Future of FNP's

Published

Specializes in OB, Cardiac.

Hey everyone,

So, I've heard lots of talk over the past few yrs about how fewer & fewer med students are going into family practice. Any opinions on how this may effect the future salaries of FNPs? I'm thinking it will go up once the baby boomer family docs start retiring. What do you guys think?

Specializes in Nephrology, Cardiology, ER, ICU.

In my area, the jobs are for FNPs nothing else! It may be the area of the country that you live in. The big push for the FNP is that they can see the client from birth to death and that helps keep them employed in a wide variety of situations.

Hey everyone,

So, I've heard lots of talk over the past few yrs about how fewer & fewer med students are going into family practice. Any opinions on how this may effect the future salaries of FNPs? I'm thinking it will go up once the baby boomer family docs start retiring. What do you guys think?

The problem with family medicine is that given the payor structure its hard to make any money. The payor structure is skewed toward specialties that do a lot of procedures. For example a visit for a cold or cough would bring in about $45-60 dollars. Sounds pretty good right. But you have expenses that will eat up most of that. So you end up with a decision. You can either crank patients through (I knew an FP that had 5 minute slots) or you can make less money.

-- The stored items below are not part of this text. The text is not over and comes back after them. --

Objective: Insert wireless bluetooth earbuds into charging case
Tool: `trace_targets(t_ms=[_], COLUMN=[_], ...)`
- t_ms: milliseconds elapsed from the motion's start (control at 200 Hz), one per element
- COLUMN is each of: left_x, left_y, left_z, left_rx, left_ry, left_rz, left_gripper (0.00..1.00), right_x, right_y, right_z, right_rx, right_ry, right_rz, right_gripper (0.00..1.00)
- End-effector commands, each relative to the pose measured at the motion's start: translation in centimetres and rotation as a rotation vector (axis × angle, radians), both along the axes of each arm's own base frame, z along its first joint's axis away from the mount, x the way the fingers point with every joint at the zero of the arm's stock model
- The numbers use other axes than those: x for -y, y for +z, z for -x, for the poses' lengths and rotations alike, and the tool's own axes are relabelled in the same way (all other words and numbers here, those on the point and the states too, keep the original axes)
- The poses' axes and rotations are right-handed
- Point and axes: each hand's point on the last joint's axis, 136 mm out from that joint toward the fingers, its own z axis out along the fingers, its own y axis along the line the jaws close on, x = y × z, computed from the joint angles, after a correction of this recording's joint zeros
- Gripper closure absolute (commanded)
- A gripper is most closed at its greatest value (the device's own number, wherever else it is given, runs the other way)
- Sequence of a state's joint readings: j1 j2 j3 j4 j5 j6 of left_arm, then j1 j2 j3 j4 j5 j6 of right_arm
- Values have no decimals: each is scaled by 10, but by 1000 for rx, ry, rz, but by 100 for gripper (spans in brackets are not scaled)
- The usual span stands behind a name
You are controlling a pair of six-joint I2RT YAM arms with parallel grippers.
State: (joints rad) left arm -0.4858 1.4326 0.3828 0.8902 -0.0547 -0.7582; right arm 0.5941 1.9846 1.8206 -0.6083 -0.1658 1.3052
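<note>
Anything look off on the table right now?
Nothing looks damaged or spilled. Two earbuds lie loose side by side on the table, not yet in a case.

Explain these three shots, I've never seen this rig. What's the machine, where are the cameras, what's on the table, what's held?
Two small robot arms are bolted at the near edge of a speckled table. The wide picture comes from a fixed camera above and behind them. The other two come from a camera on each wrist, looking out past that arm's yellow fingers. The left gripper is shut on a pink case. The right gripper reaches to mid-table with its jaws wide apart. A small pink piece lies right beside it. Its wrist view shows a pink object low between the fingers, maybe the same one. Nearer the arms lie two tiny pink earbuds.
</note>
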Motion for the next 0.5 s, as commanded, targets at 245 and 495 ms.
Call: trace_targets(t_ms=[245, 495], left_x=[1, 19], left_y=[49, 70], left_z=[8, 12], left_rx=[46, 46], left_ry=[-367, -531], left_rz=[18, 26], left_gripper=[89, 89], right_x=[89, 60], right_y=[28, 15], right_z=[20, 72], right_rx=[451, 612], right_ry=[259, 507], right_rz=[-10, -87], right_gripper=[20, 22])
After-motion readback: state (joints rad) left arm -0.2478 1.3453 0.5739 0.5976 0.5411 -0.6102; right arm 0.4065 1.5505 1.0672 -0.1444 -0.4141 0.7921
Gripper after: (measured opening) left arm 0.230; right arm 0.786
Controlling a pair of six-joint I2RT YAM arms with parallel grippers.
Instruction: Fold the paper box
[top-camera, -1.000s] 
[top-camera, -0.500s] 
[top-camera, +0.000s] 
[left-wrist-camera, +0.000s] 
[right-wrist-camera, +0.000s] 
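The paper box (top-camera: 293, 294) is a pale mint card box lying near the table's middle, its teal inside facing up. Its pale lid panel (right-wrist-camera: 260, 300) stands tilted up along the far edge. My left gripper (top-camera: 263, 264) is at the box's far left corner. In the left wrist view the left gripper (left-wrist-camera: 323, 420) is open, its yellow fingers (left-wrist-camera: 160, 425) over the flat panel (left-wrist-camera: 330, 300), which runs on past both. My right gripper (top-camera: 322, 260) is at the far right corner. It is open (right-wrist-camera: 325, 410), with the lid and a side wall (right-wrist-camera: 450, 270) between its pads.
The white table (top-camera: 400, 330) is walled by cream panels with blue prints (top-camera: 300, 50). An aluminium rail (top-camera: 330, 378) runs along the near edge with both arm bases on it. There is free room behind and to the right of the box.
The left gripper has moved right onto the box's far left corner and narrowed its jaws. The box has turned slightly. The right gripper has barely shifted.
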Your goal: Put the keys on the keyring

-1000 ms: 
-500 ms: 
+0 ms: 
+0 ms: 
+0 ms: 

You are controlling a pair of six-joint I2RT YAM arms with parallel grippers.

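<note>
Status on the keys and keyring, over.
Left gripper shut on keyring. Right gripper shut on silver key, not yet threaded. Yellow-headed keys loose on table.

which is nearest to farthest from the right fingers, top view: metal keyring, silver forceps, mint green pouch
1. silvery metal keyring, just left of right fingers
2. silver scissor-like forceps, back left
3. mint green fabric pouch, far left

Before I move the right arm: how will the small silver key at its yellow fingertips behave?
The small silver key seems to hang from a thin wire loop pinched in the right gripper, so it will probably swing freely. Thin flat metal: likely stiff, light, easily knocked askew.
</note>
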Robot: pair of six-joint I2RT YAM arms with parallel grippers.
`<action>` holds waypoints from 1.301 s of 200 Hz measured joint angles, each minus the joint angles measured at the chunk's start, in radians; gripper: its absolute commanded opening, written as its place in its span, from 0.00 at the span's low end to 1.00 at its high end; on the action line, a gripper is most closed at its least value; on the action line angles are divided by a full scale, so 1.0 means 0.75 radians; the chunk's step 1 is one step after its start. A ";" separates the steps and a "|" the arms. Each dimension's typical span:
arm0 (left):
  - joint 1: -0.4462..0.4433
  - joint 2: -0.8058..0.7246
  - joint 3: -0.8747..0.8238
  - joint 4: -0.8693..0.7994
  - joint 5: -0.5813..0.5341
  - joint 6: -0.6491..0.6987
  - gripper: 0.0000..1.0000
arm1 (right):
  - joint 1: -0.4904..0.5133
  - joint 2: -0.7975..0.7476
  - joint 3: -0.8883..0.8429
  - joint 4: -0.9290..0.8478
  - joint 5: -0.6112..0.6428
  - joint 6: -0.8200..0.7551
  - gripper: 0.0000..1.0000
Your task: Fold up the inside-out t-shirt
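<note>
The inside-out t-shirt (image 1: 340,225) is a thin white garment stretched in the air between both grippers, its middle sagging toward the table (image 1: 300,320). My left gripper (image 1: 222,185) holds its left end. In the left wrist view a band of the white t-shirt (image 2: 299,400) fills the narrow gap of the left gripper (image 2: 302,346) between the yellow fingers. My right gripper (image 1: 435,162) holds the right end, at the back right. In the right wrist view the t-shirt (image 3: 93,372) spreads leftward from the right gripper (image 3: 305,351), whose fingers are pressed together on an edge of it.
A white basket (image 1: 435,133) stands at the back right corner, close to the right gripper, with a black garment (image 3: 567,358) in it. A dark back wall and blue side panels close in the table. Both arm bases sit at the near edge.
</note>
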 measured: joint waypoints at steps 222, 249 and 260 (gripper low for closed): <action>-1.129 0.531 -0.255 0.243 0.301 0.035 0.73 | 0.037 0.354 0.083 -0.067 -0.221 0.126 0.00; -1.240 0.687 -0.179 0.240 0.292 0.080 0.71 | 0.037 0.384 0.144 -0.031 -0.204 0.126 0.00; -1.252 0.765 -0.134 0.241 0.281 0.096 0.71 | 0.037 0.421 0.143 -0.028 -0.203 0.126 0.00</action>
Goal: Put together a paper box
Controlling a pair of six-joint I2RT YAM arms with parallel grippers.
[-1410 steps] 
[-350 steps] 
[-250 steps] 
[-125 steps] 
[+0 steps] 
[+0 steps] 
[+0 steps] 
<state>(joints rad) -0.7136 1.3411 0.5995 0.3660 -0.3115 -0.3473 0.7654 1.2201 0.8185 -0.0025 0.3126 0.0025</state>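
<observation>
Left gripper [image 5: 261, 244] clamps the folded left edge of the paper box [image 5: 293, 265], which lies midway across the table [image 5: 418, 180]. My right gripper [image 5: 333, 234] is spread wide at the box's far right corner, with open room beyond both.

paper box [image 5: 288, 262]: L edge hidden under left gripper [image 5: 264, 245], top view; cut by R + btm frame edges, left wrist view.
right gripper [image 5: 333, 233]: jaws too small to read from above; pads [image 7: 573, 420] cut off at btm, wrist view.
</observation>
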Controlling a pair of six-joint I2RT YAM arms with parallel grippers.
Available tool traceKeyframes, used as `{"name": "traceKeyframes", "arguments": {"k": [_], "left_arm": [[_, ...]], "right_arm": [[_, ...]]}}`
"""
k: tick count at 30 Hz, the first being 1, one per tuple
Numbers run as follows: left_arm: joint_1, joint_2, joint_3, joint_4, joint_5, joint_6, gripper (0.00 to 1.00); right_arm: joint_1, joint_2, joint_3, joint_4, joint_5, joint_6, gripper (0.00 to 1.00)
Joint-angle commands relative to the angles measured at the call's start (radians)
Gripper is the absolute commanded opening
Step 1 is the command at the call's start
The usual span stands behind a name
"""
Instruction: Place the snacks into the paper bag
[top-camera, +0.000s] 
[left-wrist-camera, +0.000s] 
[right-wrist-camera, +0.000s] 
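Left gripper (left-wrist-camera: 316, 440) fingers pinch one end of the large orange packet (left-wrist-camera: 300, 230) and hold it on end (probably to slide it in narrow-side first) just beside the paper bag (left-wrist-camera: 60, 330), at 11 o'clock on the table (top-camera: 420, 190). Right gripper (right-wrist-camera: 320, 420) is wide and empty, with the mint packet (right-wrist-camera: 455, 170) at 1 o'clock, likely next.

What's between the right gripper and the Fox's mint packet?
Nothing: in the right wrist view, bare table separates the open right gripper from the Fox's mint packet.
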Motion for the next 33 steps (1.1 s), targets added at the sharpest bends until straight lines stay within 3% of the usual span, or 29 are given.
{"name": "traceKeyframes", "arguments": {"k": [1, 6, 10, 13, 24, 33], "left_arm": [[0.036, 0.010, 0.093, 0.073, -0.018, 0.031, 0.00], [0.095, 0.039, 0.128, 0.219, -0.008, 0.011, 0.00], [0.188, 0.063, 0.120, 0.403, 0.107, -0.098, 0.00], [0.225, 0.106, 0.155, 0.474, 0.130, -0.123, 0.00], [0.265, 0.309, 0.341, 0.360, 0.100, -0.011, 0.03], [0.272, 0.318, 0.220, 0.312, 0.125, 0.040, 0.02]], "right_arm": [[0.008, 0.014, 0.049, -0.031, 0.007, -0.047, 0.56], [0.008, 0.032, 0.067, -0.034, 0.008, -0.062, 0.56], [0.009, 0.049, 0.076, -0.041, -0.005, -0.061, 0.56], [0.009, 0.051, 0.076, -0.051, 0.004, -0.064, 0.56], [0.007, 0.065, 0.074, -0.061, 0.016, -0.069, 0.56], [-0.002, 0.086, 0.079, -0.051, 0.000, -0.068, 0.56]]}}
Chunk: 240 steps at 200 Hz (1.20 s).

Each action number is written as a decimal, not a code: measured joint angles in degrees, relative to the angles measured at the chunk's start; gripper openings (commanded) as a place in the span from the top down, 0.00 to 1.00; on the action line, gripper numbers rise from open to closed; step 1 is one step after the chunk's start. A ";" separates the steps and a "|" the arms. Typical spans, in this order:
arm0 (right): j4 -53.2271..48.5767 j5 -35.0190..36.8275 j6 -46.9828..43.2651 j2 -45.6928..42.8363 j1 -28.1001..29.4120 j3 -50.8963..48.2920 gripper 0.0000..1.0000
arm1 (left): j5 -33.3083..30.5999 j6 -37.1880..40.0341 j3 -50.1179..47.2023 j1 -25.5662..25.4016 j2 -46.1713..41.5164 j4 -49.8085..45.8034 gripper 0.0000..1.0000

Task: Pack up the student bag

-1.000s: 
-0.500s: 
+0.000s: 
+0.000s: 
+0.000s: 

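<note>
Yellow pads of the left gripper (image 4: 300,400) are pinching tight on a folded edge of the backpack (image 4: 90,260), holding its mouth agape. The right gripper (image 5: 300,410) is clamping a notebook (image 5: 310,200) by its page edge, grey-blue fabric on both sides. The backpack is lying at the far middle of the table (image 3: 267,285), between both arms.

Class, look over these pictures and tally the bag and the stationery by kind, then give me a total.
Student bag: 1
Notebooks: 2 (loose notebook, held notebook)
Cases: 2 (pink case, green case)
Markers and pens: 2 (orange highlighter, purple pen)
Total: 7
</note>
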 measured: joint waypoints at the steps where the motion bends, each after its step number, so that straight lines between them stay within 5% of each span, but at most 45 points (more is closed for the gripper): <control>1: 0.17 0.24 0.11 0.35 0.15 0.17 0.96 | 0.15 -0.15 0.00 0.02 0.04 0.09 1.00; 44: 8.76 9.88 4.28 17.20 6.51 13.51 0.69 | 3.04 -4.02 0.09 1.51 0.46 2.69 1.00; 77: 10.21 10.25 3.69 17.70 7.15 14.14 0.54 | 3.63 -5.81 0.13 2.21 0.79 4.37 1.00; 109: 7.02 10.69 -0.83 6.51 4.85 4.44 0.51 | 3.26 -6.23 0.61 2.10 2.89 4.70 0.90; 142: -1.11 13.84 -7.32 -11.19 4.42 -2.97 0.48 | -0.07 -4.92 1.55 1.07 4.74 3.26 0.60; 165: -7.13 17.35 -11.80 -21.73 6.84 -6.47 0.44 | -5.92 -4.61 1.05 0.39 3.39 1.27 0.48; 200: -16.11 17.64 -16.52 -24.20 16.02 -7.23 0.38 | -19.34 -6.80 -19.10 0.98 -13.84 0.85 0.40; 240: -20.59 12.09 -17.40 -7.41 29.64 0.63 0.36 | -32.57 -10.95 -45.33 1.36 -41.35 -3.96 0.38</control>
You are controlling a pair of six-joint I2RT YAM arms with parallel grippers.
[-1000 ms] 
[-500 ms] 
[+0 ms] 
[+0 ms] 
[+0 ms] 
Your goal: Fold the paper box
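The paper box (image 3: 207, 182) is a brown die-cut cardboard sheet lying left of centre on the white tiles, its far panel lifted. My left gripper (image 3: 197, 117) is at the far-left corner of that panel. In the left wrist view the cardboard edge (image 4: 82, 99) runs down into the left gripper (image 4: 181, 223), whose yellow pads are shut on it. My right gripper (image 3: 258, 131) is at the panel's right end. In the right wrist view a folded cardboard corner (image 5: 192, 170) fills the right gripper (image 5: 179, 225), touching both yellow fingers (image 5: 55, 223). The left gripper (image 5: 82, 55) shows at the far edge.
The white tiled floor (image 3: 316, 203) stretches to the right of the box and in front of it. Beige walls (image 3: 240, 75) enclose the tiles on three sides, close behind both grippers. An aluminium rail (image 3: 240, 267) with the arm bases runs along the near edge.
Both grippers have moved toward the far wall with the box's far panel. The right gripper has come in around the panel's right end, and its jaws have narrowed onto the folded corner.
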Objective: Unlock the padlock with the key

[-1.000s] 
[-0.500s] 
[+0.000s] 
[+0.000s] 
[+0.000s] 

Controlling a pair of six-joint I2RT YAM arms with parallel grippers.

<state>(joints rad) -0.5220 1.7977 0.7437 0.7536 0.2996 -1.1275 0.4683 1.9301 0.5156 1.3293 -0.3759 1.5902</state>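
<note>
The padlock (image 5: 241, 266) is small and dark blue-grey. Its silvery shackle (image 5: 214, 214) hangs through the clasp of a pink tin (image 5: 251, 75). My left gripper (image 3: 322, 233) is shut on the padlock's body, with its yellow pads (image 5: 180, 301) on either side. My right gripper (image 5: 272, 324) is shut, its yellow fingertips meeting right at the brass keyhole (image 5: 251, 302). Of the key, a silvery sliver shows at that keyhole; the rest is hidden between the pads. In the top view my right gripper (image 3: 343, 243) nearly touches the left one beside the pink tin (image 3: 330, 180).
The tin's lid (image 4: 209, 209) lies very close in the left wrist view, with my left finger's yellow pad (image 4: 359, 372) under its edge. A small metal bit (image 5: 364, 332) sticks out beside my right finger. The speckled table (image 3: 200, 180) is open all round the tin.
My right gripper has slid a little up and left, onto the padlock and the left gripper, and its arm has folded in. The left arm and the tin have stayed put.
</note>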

Now factor in that reimbursement for NPs is 85% of the physician and that on the average NPs see 25% less patients than a FP physician and it is hard to see where the money is. The average FP salary is between $140-160k depending on where you look. You can make more if you do lot of procedures, do OB, or have a better payor mix. According to advance NPs that are in independent practice make the most at $90k. This would be in line with the differences in salaries posted above. Of course the lowest paid NP in the survey at $15k was also in independent practice.

David Carpenter, PA-C

also supply and demand. There are lots of NP programs then PA programs. I don't see wages going up that much when current providers quit practicing, especially if new programs keep opening.